SARS-CoV-2 Omicron triggers cross-reactive neutralization and Fc effector functions in previously vaccinated, but not unvaccinated, individuals

Simone I Richardson  1 Vimbai Sharon Madzorera  1 Holly Spencer  1 Nelia P Manamela  1 Mieke A van der Mescht  2 Bronwen E Lambson  1 Brent Oosthuysen  1 Frances Ayres  1 Zanele Makhado  1 Thandeka Moyo-Gwete  1 Nonkululeko Mzindle  1 Thopisang Motlou  1 Amy Strydom  3 Adriano Mendes  3 Houriiyah Tegally  4 Zelda de Beer  5 Talita Roma de Villiers  5 Annie Bodenstein  5 Gretha van den Berg  5 Marietjie Venter  3 Tulio de Oliviera  6 Veronica Ueckermann  7 Theresa M Rossouw  2 Michael T Boswell  7 Penny L Moore  8
Affiliations

SARS-CoV-2 Omicron triggers cross-reactive neutralization and Fc effector functions in previously vaccinated, but not unvaccinated, individuals

Simone I Richardson et al.
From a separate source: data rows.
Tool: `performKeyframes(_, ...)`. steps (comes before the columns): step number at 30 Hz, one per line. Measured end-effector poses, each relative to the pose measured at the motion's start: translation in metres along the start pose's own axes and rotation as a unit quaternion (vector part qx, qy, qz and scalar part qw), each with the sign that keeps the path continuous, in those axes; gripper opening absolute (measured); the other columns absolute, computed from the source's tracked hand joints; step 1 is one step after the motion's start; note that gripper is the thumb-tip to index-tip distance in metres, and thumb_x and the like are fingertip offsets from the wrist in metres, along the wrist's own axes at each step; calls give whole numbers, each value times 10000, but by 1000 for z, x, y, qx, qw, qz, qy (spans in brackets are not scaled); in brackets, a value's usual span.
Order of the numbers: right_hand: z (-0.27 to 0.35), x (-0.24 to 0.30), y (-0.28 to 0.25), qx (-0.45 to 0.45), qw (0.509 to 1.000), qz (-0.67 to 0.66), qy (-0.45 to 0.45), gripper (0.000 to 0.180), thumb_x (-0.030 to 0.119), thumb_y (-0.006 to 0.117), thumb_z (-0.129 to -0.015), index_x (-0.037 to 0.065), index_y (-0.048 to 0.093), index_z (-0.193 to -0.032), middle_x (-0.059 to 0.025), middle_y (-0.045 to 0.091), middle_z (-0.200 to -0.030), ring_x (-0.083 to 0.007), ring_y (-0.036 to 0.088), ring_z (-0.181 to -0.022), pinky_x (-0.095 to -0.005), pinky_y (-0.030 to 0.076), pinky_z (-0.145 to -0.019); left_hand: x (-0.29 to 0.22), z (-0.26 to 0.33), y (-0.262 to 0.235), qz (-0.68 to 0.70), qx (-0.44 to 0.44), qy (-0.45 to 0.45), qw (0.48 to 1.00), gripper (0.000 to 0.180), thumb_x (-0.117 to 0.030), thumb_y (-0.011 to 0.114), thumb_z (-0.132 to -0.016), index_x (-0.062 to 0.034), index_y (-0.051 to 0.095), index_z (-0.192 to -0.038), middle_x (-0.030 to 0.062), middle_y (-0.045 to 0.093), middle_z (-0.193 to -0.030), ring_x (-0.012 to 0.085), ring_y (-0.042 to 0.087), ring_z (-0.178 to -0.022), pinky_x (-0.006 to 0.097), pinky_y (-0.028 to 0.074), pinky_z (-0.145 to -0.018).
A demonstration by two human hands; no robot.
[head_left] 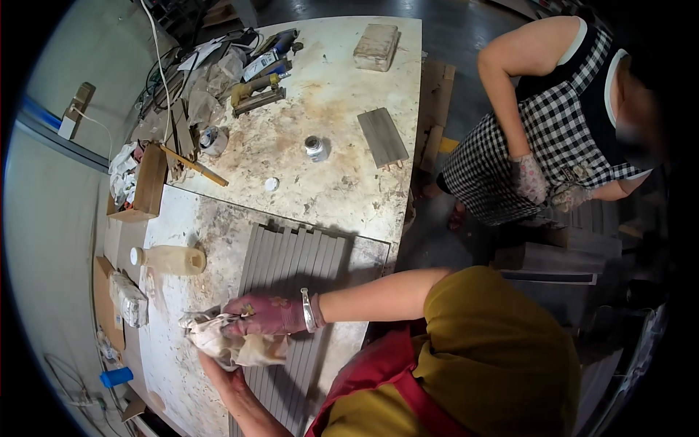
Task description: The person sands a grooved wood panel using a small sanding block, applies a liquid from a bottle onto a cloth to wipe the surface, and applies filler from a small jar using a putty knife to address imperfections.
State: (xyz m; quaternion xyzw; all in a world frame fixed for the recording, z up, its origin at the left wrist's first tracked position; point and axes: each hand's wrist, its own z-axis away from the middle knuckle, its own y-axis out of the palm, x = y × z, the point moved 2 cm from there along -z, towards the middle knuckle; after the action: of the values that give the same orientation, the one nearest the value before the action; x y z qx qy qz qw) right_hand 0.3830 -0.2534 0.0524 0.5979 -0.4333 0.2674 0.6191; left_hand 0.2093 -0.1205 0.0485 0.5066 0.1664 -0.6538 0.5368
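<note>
the right hand (266,315), in a maroon glove, presses curled fingers onto a crumpled rag (231,344) at the left edge of the grey slatted panel (291,277). the left hand (212,364) lies mostly hidden under the rag at six o'clock; i cannot tell how its fingers are set. bare tabletop (175,320) opens toward nine o'clock, with a bottle (169,259) at eleven.

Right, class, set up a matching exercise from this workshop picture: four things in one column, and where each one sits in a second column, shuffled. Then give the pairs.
Things
1. Pale plastic bottle with a white cap
2. Small blue cylinder
3. Short grey wooden plank
4. Crumpled stained white rag

Places
A. Near the worktable's right edge, beside the small metal tin
B. Under the gloved hand
C. Lying on its side, left of the grey slatted panel
D. Near the lower left corner, off the worktable

Pairs: 1-C, 2-D, 3-A, 4-B
</note>
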Motion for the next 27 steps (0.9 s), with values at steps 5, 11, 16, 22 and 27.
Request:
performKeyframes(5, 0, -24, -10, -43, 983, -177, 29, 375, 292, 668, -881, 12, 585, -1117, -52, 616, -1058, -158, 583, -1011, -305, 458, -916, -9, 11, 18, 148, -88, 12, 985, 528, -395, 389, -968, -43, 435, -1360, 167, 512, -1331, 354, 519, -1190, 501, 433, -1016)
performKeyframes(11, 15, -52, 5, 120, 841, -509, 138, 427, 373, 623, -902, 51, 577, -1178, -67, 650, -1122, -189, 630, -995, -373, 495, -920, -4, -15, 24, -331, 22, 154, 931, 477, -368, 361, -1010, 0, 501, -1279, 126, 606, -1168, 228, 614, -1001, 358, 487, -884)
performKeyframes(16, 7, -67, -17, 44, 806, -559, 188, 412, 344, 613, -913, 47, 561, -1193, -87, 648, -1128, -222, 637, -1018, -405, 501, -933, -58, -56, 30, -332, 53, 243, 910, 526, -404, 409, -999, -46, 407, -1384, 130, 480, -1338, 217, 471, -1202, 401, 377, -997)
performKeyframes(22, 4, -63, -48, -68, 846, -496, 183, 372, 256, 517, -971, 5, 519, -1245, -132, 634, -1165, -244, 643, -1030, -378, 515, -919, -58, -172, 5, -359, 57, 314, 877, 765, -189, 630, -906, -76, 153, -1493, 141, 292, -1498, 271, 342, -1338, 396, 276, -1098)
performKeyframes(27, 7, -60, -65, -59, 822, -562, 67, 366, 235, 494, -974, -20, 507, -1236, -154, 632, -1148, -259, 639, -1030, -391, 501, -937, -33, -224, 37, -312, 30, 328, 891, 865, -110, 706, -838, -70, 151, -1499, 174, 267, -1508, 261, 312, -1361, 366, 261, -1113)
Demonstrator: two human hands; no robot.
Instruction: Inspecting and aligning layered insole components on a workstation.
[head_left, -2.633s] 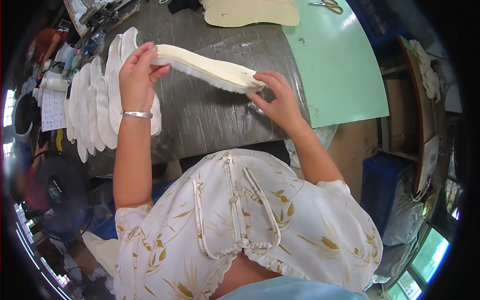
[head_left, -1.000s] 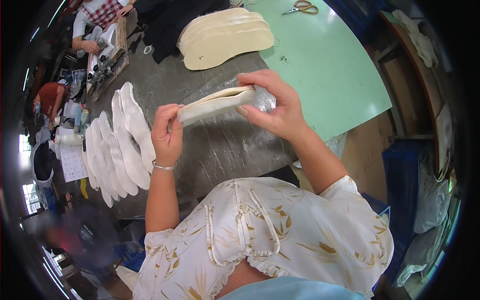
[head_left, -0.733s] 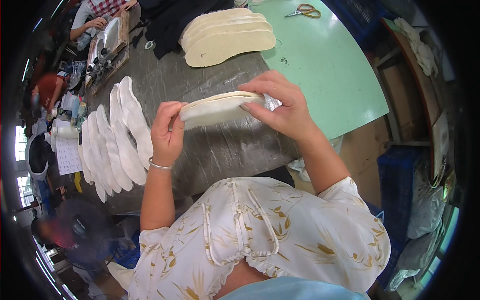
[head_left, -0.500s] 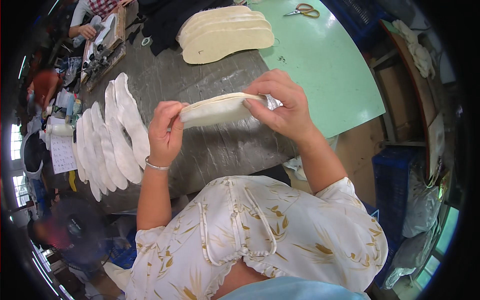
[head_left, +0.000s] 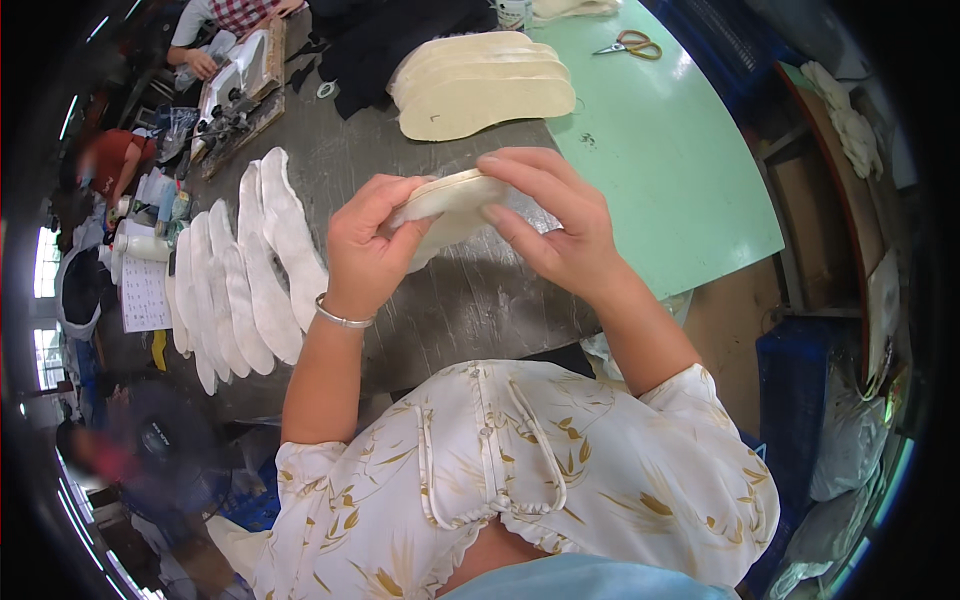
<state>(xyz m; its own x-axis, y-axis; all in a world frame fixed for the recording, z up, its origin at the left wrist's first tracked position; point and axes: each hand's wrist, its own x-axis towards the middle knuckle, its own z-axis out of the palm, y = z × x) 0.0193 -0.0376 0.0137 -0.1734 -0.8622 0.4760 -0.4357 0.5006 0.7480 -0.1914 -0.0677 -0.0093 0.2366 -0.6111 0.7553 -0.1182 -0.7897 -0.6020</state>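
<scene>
A busy workshop surrounds a grey worktop (head_left: 470, 300) that gives way on its right side to a pale green table (head_left: 660, 170), and above the grey part, near its front edge, the person holds a cream insole (head_left: 450, 205) in the air with both hands. The left hand (head_left: 365, 250) pinches one end between thumb and fingers, and the right hand (head_left: 555, 225) closes over the other end, so both are clamped on the same piece, which bows between them. The bend looks like the weak point: pressed harder it may crease or crack, and a light pinch at the thin edge may let it slip down onto the worktop. Whether it is one layer or two pressed together cannot be told; if two, uneven pressure may shift them out of line. At the left edge a row of white insoles (head_left: 240, 290) lies fanned and overlapping, close enough to the left forearm that a swing of the elbow could scatter them. A stack of cream insoles (head_left: 485, 85) sits at the far edge, well apart from the hands, with scissors (head_left: 630, 45) beyond on the green table. Another person (head_left: 215, 25) works at the far left corner, clear of the hands
</scene>
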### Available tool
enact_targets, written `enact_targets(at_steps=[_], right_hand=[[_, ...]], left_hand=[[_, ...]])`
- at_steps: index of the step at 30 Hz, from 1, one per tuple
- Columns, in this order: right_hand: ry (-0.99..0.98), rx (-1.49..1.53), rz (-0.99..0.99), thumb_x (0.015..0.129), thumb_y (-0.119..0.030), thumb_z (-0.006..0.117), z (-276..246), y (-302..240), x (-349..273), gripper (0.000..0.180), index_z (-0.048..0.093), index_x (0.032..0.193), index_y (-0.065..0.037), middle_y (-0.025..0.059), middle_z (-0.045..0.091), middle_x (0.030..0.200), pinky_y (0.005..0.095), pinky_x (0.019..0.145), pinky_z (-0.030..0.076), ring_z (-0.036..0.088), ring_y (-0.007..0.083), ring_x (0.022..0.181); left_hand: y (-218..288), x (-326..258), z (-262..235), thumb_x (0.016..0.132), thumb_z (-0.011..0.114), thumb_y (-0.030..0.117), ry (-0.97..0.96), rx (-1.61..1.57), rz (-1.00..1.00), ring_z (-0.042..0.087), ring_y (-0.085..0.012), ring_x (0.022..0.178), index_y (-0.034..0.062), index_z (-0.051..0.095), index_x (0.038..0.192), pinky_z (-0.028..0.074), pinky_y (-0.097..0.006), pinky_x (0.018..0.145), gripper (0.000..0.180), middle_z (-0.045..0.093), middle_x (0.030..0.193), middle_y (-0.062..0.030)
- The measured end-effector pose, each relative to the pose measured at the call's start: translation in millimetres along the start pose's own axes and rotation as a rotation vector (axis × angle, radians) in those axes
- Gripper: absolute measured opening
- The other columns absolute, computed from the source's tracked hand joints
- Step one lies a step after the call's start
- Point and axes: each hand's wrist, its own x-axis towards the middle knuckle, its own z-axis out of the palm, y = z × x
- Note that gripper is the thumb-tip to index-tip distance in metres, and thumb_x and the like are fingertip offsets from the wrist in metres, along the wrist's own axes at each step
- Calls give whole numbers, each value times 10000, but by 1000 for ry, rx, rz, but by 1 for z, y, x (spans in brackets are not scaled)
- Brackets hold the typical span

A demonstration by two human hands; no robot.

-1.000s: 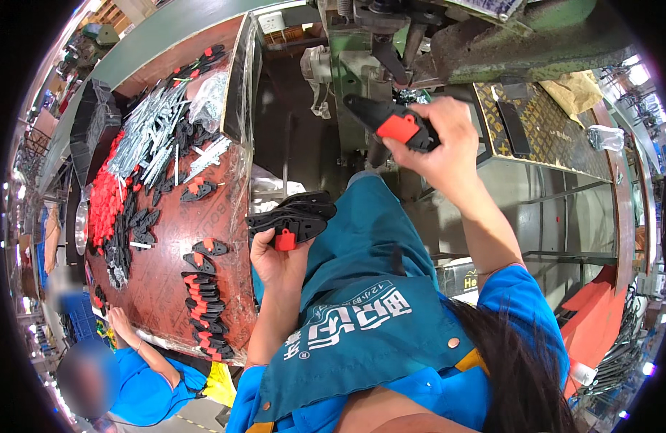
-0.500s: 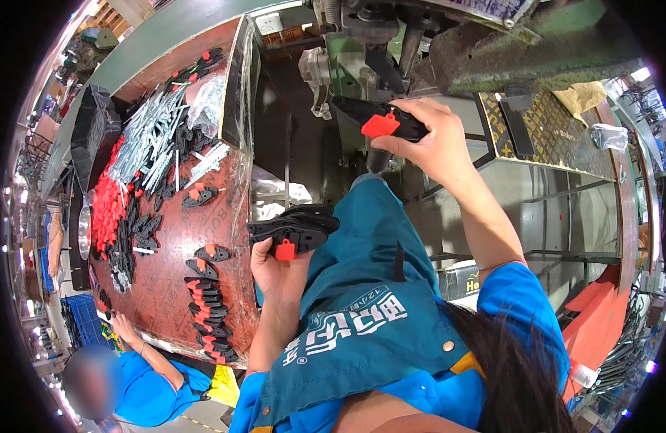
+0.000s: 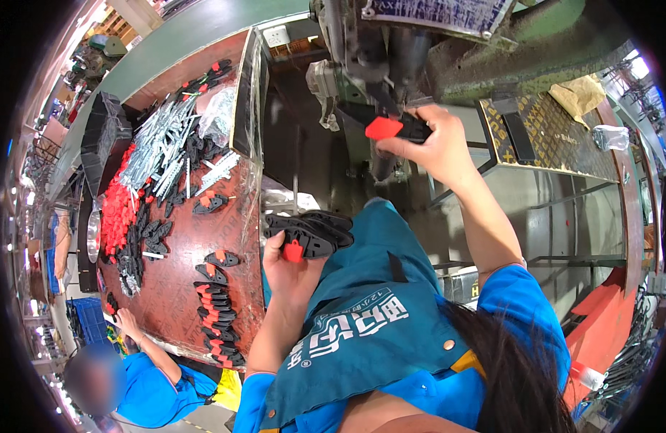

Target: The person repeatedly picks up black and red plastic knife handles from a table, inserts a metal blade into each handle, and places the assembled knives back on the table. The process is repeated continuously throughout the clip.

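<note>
My right hand (image 3: pixel 437 144) pinches a long black plastic part (image 3: pixel 358 115) by its right end. A red plastic piece (image 3: pixel 383 128) sits on the middle of that part. The dark metal tool (image 3: pixel 385 97) of a machine comes down close over it; whether they touch, I cannot tell. In my left hand (image 3: pixel 293 274), near my lap, is a bundle of similar black plastic parts (image 3: pixel 318 237). A red piece (image 3: pixel 292 251) shows on the nearest one, beside my thumb.
The red-brown table (image 3: pixel 178 281) on the left carries metal strips (image 3: pixel 160 155), a heap of red pieces (image 3: pixel 118 224) and a row of black-and-red parts (image 3: pixel 217 321). A co-worker's hand (image 3: pixel 129 325) rests at its near left edge. At right is a patterned board (image 3: pixel 557 137).
The machine's tool now covers the top loop of the red piece on the right-hand part. The whole view has shifted slightly. Both hands keep their holds.
</note>
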Motion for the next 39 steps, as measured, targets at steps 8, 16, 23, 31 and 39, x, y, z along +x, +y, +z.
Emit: enact_targets(at_steps=[8,16,23,31,39], right_hand=[[150,-381,-308,618,-321,864,16,-18,-43,589,619,1086,-62,95,630,947,401,789,407,607,295,918],[-414,1,-211,636,-336,858,32,-27,-65,1024,309,1437,-9,190,471,1308,476,1017,375,440,395,1242],[-157,-280,-504,552,-420,836,68,-55,-63,828,557,1243,-57,92,539,1189,470,982,365,488,284,1155],[14,-25,-420,529,-214,867,48,-52,-49,508,638,955,-59,79,632,948,413,820,458,595,302,893],[246,-212,-259,571,-194,877,5,-7,-15,451,681,950,-49,106,654,901,373,802,495,622,286,868]], left_hand=[[-25,27,35,870,589,287,-270,-117,-108,445,-322,1323,-35,487,1324,286,-509,1152,566,435,1433,-228],[-26,40,11,1001,454,339,-322,-102,58,421,-305,1346,14,442,1377,284,-473,1153,496,428,1459,-172],[-37,31,9,1038,339,426,-285,76,99,505,-213,1242,91,458,1355,392,-400,1063,476,545,1324,-79],[-37,27,19,905,462,665,-146,45,121,548,-259,1203,-6,489,1306,418,-402,1056,782,570,1309,-128],[-30,36,5,937,574,474,-181,-220,34,543,-297,1196,-73,532,1210,386,-427,1081,612,592,1248,-184]])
Cell Host Microbe. .

Abstract

The SARS-CoV-2 Omicron variant escapes neutralizing antibodies elicited by vaccines or infection. However, whether Omicron triggers cross-reactive humoral responses to other variants of concern (VOCs) remains unknown. We used plasma from 20 unvaccinated and 7 vaccinated individuals infected by Omicron BA.1 to test binding, Fc effector function, and neutralization against VOCs. In unvaccinated individuals, Fc effector function and binding antibodies targeted Omicron and other VOCs at comparable levels. However, Omicron BA.1-triggered neutralization was not extensively cross-reactive for VOCs (14- to 31-fold titer reduction), and we observed 4-fold decreased titers against Omicron BA.2. In contrast, vaccination followed by breakthrough Omicron infection associated with improved cross-neutralization of VOCs with titers exceeding 1:2,100. This has important implications for the vulnerability of unvaccinated Omicron-infected individuals to reinfection by circulating and emerging VOCs. Although Omicron-based immunogens might be adequate boosters, they are unlikely to be superior to existing vaccines for priming in SARS-CoV-2-naive individuals.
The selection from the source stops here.